[The task]: The entries below hold a line with "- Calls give" and a line with "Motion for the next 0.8". Return those lines and all that lie between them, exactly and only.

[Input data]:
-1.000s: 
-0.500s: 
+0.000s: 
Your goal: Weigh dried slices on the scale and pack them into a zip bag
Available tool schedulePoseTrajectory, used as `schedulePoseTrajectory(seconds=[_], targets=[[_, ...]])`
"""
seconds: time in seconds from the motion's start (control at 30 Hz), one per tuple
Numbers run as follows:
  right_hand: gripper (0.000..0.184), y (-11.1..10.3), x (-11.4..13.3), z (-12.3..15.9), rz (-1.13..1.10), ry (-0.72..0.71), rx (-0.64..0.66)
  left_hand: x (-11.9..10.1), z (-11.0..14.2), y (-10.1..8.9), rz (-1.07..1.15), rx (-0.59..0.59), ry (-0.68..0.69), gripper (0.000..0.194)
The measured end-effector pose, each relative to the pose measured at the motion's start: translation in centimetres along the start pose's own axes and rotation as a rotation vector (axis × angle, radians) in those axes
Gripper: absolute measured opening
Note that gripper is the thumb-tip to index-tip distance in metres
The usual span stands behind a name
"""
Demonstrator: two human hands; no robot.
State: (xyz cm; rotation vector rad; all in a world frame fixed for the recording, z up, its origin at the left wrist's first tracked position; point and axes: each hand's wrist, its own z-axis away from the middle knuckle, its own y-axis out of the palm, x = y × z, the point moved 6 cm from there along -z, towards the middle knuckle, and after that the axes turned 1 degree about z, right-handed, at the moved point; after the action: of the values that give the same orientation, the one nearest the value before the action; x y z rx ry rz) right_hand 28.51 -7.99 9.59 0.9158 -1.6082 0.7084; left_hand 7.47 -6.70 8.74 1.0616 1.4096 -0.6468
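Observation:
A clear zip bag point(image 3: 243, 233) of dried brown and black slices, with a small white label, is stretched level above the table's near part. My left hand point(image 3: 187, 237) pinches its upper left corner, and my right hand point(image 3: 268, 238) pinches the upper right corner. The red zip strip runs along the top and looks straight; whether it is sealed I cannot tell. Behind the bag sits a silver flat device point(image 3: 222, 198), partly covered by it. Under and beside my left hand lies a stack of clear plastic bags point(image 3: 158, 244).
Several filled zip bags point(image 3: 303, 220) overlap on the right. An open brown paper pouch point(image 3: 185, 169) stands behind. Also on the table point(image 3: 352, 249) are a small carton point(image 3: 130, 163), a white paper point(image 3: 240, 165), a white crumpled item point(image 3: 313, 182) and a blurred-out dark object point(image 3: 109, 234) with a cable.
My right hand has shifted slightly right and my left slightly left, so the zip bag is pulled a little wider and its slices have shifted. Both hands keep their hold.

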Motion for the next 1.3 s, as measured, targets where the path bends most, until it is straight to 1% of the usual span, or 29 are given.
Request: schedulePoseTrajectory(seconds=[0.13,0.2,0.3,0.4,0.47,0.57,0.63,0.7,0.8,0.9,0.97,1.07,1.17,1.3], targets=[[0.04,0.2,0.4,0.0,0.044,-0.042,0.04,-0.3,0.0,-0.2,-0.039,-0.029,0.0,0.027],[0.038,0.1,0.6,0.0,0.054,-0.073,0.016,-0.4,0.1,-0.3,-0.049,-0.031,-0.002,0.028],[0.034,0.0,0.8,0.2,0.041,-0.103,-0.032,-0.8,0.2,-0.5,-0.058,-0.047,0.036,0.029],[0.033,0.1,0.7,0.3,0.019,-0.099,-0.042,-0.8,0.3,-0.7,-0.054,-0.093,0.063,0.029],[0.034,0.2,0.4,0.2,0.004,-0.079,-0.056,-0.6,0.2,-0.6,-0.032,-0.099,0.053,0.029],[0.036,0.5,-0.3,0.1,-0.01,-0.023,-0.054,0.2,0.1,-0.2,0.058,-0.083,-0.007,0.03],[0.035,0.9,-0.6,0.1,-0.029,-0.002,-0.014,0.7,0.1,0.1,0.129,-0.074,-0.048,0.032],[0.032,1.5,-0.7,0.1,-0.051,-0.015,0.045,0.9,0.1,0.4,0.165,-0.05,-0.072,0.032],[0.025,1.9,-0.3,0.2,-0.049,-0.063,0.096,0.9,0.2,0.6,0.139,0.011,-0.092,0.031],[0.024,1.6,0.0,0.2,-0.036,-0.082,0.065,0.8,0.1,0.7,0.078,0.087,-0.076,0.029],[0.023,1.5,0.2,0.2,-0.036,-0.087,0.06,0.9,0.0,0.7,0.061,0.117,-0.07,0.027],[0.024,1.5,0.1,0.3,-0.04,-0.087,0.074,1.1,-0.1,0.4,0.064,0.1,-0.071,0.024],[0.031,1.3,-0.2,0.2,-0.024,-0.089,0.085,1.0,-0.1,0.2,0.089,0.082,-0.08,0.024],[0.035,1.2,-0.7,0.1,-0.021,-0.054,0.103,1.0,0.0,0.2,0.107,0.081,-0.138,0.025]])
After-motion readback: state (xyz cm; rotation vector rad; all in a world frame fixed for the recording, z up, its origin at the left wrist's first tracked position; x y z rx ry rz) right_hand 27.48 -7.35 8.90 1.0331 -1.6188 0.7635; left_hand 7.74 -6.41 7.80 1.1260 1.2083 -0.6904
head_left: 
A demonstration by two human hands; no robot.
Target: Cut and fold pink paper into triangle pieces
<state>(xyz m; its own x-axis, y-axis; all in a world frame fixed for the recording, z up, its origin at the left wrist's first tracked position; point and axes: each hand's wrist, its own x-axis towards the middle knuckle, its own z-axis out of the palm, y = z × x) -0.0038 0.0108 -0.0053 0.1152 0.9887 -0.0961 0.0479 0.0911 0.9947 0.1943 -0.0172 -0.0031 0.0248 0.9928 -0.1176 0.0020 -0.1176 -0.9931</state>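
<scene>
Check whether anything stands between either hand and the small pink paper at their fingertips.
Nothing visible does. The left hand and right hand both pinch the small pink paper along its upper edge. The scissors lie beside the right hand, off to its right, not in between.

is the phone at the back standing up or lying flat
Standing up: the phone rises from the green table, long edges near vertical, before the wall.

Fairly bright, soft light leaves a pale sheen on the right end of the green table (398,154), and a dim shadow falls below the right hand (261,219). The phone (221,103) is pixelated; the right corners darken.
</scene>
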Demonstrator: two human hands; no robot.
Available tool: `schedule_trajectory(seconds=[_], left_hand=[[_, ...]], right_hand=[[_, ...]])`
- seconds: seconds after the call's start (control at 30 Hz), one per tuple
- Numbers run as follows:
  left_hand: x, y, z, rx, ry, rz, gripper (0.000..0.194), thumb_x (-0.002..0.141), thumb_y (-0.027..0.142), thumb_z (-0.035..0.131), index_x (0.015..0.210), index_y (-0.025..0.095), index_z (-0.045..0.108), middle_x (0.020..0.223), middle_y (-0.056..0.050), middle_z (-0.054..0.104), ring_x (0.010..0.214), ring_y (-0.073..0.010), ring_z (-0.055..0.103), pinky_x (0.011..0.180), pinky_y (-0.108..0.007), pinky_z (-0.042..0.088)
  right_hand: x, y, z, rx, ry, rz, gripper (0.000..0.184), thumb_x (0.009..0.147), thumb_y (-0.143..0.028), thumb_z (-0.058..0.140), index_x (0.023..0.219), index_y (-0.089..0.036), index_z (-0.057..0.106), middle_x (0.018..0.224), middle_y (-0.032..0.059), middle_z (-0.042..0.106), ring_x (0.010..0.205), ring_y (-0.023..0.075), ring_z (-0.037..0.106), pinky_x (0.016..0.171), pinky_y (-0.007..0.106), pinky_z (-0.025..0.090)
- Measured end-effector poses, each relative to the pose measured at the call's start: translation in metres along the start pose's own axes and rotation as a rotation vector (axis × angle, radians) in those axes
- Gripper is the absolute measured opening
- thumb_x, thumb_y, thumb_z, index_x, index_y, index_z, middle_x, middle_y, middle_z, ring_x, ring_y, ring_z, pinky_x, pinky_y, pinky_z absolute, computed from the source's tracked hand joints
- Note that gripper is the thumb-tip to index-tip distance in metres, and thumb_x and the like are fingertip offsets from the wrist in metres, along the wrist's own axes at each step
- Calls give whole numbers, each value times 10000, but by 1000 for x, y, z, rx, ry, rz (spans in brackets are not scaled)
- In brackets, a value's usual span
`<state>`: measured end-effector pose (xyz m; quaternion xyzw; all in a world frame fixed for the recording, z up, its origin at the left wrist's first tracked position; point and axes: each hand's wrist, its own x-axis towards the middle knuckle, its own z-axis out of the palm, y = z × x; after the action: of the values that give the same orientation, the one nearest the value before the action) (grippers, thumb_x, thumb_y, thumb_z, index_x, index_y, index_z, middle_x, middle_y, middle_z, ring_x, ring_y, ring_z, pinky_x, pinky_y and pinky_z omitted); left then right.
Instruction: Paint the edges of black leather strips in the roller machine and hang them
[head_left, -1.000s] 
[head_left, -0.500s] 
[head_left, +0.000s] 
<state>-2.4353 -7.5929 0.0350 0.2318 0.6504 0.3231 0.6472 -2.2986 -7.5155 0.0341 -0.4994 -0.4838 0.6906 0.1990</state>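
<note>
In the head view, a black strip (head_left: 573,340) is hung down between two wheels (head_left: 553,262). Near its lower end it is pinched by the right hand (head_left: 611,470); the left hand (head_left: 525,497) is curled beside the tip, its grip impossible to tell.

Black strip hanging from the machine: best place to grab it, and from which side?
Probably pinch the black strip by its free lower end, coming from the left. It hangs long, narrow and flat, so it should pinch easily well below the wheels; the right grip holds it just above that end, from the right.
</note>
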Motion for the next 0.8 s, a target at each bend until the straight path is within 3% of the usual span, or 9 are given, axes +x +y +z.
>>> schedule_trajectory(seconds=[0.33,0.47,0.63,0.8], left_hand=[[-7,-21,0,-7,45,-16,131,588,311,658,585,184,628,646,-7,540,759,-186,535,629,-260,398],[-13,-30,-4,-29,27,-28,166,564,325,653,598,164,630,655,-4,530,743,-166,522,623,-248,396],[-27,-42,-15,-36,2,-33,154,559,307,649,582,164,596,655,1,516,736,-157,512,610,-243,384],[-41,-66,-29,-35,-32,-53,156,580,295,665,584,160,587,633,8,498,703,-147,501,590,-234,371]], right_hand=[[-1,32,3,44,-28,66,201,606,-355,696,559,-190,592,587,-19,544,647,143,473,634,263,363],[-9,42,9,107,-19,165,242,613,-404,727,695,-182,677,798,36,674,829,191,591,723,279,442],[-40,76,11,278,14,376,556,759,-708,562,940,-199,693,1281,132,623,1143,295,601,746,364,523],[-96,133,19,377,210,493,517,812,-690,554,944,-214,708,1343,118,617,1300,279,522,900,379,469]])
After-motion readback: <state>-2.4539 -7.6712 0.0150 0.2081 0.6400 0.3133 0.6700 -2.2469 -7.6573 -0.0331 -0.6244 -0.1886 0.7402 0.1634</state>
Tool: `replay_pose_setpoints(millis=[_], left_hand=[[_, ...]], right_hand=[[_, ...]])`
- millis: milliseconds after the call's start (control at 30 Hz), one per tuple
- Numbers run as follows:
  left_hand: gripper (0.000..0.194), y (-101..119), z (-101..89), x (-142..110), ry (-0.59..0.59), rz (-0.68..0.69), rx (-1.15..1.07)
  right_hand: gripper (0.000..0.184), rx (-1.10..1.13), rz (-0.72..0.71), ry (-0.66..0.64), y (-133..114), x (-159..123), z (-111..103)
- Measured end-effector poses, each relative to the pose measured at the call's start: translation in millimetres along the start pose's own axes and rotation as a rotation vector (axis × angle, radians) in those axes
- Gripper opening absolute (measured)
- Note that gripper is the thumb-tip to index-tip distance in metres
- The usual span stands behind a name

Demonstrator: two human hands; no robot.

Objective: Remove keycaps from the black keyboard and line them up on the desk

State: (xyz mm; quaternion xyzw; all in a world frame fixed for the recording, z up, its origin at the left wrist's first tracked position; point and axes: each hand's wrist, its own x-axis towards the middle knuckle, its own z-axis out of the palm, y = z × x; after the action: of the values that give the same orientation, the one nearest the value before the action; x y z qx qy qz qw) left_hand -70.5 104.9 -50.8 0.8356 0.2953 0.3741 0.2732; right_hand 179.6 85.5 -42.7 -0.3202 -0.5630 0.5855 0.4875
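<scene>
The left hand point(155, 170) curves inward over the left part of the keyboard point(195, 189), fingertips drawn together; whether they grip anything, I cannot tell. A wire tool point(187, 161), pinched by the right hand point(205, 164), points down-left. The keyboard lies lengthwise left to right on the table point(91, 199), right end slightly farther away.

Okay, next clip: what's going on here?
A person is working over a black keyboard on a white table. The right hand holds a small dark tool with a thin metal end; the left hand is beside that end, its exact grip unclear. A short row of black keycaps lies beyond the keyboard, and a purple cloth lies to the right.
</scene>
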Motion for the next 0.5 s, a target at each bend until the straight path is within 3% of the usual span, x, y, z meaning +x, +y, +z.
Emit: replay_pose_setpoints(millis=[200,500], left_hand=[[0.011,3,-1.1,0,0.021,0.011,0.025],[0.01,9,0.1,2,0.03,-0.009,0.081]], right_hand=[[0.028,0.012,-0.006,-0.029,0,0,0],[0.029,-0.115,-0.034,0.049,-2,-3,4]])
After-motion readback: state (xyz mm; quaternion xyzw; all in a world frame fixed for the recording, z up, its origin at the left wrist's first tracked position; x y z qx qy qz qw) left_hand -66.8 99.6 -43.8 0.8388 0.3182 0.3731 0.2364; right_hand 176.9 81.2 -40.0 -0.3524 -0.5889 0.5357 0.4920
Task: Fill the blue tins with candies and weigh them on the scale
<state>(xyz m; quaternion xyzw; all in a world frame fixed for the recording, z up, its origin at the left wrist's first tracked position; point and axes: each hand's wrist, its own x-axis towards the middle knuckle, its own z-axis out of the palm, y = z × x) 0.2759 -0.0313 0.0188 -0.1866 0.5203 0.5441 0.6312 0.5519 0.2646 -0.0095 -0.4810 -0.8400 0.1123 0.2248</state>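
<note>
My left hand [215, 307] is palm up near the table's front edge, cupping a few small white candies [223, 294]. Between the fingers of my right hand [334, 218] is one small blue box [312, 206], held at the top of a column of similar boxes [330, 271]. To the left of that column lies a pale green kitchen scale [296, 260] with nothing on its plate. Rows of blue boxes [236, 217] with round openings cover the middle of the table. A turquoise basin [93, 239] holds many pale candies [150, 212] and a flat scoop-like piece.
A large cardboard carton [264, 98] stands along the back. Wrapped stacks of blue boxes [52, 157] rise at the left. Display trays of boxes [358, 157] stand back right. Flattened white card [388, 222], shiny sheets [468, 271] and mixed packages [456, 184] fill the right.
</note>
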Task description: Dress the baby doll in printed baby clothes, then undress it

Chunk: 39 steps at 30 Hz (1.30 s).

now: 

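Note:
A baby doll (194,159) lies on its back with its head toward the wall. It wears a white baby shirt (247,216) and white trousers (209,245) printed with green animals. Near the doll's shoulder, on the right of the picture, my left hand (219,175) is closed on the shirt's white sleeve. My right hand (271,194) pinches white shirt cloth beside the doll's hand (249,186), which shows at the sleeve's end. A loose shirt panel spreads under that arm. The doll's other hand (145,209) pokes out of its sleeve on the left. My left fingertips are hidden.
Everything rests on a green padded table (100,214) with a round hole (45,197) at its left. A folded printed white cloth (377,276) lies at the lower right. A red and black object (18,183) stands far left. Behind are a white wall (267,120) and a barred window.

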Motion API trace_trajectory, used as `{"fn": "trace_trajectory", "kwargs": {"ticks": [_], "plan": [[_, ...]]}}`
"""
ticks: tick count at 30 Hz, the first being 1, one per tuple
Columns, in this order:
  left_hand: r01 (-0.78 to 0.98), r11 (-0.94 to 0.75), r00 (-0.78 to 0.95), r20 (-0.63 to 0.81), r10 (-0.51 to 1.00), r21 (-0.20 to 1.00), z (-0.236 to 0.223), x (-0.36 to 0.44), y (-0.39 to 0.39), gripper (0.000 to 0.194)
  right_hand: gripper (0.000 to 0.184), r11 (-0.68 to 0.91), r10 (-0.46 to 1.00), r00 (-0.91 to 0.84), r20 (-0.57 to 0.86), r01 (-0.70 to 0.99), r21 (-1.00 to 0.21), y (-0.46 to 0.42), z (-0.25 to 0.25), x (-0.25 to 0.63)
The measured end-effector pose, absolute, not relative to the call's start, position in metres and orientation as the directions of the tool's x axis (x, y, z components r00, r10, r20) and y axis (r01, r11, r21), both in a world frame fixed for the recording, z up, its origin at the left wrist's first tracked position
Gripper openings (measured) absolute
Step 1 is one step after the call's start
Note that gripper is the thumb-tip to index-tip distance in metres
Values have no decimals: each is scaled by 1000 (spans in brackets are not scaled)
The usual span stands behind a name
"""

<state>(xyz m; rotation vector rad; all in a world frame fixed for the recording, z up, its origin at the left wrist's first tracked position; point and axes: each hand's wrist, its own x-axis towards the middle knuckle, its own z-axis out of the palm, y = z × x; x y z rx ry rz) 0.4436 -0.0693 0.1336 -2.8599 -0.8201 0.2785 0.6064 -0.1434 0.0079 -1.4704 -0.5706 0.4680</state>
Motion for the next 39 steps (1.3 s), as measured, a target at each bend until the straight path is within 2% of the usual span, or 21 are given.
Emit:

[Answer to this exercise]:
- Calls give whole numbers, each value times 10000, but by 1000 for x, y, z, rx, ry, rz (spans in brackets are not scaled)
- In brackets, a value's usual span
`<state>`: measured end-effector pose (xyz m; quaternion xyzw; all in a world frame fixed for the recording, z up, its origin at the left wrist's first tracked position; point and axes: each hand's wrist, its own x-axis towards the middle knuckle, its own z-axis out of the palm, y = z × x; after the action: of the values that give the same orientation, the one nearest the value before the action) (grippers, thumb_x, thumb_y, thumb_z, index_x, index_y, index_z, middle_x, middle_y, middle_z, ring_x, ring_y, ring_z, pinky_x, pinky_y and pinky_z omitted); left then right.
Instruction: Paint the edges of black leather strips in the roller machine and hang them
[head_left, -1.000s] 
[head_left, -0.500s] 
[head_left, +0.000s] 
<state>-2.4353 -7.5929 0.0350 0.2318 0.6504 0.3231 0.6472 -2.2986 -7.5155 0.0341 -0.4994 -0.4838 0.6906 0.1990</state>
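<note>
In the head view, a black strip (head_left: 573,340) is hung down between two wheels (head_left: 553,262). Near its lower end it is pinched by the right hand (head_left: 611,470); the left hand (head_left: 525,497) is curled beside the tip, its grip impossible to tell.

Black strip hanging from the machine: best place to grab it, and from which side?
Probably pinch the black strip by its free lower end, coming from the left. It hangs long, narrow and flat, so it should pinch easily well below the wheels; the right grip holds it just above that end, from the right.
</note>
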Motion for the next 0.8 s, a target at each bend until the straight path is within 3% of the usual span, or 9 are given, axes +x +y +z.

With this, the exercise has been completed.